On the peril of confusing Streams and Messages - Part 1
Over the last 6 months or so I've been part of many customer and partner workshops where the key topic was to review, re-engineer or to design from scratch a data and app architecture, cloud prime of course, with a particular twist towards data flow, event sourcing, and data integration.
Truly to my surprise, a common misconception revolves around message based architectures and event streaming and processing. Or at a different scale, the way one implements event-driven architectures.

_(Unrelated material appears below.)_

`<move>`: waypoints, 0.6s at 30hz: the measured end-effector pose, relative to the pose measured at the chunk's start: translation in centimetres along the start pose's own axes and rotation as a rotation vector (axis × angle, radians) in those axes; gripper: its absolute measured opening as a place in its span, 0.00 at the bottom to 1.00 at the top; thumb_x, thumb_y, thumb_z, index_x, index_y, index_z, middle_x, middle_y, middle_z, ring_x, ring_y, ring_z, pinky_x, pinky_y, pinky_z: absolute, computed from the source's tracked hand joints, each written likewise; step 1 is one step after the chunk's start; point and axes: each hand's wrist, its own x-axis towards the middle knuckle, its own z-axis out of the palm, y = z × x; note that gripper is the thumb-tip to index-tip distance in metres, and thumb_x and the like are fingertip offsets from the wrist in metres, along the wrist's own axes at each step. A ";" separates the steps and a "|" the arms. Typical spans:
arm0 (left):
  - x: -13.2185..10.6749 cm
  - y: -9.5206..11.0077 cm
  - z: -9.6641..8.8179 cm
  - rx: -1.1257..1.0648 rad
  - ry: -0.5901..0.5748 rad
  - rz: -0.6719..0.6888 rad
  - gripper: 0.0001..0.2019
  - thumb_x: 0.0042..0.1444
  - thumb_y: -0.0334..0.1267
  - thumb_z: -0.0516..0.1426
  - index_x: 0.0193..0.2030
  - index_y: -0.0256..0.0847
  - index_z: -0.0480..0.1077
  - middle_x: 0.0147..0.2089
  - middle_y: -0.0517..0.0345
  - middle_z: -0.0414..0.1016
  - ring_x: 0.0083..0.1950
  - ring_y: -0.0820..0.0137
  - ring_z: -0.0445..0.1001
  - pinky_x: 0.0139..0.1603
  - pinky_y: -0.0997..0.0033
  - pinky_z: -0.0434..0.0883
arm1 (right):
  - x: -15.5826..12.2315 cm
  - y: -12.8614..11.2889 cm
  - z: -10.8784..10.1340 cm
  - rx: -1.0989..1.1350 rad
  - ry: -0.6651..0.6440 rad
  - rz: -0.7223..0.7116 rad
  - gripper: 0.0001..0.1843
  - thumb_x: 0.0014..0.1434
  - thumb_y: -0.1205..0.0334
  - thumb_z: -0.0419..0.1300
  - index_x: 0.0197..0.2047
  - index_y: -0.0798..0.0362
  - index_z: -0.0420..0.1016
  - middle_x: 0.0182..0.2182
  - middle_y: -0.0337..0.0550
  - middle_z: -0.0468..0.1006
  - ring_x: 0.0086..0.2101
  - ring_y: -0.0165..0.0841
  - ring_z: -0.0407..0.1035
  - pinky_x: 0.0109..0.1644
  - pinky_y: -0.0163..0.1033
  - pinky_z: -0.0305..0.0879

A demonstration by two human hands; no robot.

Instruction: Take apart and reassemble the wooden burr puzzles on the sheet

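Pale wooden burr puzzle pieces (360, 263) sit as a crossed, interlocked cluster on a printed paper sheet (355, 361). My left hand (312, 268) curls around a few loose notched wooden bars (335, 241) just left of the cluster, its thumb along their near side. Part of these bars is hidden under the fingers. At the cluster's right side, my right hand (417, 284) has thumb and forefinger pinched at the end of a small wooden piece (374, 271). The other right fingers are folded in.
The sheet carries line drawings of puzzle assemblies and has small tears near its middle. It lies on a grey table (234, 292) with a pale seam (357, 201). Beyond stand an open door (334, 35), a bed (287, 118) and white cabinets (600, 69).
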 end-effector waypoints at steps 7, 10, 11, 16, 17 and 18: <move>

I am not a purist. I don't fight religious wars. I am an outcome based buddy. To say, that I am not going to pontificate about the best way to design an event-driven architecture. I just want to humbly draw a few distinctions that I naively thought they were "established" but from my experience I gather they are often not.
The Problem
Let's get started with an example. There are a number of use cases implemented in the so-called "Smart City" context. For instance, smart waste management, smart car parking lot, smart community, etc. (everything is smart these days).
The diagram below is a very simplified perspective that illustrates just three categories of use cases.
The use cases above are all centred around a sort of "messaging" intelligence. This messaging construct can however be broken down in some key parts which are often overlooked. Actually,
I believe the root of confusion between streaming and messaging based architecture lies in the broad definition of "Message".
Admittedly, there are a few overlaps between messages and streaming, but the differences are more important than the commonalities!
Conceptual clarification
Hopefully no academic stuff but hey concepts have consequences! If you believe that requesting a purchase order to be processed is an event and handled accordingly, you may end up building a weak, sub-optimal architecture (to say the least). Still can't you see why? Read on.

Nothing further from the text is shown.